Hoffnung für Familien in Myanmar

Das ist Nalawla, ein Mädchen aus Myanmar. Jeden Tag geht sie über unbefestigte Straßen mehr als acht Kilometer zu Fuß, nur um zur Schule zu gelangen. Ihr Elternhaus ist aus Stroh und Bambus, in ihrem Dorf gibt es keinen Strom und keine medizinische Versorgung. Da Nalawlas Eltern Reisbauern sind, hängt ihr Lebensunterhalt davon ab, wie viel Reis sie während der jährlichen Erntezeit verkaufen.
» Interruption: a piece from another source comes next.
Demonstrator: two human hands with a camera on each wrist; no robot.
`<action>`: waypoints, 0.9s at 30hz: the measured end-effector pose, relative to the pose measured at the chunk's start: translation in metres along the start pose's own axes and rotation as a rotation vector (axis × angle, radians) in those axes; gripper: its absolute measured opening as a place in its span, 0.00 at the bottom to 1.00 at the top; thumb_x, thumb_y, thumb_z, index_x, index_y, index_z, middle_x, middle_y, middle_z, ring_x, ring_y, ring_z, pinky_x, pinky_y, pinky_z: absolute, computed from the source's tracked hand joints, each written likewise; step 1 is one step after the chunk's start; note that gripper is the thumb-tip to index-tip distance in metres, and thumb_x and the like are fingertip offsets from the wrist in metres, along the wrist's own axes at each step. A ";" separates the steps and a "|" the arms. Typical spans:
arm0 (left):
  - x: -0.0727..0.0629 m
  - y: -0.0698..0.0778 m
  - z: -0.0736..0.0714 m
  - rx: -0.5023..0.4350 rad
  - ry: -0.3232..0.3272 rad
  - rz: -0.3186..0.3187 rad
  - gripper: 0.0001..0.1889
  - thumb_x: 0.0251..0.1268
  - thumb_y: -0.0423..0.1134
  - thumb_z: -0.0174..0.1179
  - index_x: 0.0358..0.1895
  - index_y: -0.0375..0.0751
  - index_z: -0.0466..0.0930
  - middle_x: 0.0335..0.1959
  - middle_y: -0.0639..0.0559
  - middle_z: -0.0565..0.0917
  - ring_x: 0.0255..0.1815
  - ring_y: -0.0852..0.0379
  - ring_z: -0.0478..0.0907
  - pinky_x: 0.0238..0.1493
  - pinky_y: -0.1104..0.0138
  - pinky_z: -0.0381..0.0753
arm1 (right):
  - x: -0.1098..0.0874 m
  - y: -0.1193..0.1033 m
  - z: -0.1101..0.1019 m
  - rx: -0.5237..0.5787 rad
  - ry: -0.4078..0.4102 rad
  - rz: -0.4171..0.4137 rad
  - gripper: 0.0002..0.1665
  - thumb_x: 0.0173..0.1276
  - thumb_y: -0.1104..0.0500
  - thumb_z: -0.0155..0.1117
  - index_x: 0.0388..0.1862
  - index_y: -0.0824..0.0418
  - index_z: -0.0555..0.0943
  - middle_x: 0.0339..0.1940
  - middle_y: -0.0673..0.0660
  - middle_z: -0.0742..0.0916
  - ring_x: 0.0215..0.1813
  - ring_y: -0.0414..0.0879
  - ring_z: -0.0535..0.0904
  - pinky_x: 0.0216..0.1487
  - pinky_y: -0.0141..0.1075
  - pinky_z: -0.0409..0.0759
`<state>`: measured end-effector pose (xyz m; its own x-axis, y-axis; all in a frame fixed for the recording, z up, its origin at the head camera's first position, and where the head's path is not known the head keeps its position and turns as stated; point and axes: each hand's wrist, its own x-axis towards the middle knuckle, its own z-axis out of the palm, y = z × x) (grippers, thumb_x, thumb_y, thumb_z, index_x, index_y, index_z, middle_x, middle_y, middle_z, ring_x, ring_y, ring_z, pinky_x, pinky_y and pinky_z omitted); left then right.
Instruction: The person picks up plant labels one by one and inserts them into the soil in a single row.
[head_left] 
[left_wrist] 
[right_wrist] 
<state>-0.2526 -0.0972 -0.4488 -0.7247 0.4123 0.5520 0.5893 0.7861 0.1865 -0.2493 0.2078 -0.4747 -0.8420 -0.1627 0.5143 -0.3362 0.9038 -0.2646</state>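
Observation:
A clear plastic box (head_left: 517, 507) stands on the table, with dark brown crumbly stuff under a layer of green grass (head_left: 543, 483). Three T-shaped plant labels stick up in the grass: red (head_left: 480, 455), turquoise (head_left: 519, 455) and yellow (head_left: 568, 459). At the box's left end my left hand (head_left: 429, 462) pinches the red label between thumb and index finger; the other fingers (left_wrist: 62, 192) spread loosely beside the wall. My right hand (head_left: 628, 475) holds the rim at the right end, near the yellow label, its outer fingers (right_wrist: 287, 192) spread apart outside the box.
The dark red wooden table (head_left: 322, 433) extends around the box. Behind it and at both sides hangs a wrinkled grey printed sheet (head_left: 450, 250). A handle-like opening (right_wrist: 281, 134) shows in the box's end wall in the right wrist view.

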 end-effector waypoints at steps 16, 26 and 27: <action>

Selten haben sie genug Geld, um mehr als nur eine kleine Menge Reis und Gemüse besorgen zu können, was für die ganze sechsköpfige Familie reichen muss.
 
Zum Glück für Nalawla und ihre Familie gibt es in der Nähe eine Essensausgabe von Hand of Hope, die nahrhafte Mahlzeiten, Lern-
programme und die Möglichkeit bietet, die gute Nachricht von Jesus Christus zu hören. Seit Nalawla dorthin geht, hat sich nicht nur ihre Gesundheit verbessert, sie hat auch neue Freunde gefunden und schon viel über Jesus erfahren. Jetzt kann sie auf eine Zukunft hoffen, von der sie nie zu träumen gewagt hätte, und sie macht sich Gedanken darüber, wie sie für sich selbst, ihre Familie sowie ihr Dorf ein besserer Mensch sein kann.

Vielen Dank an unsere Freunde und Partner für ihre Unterstützung!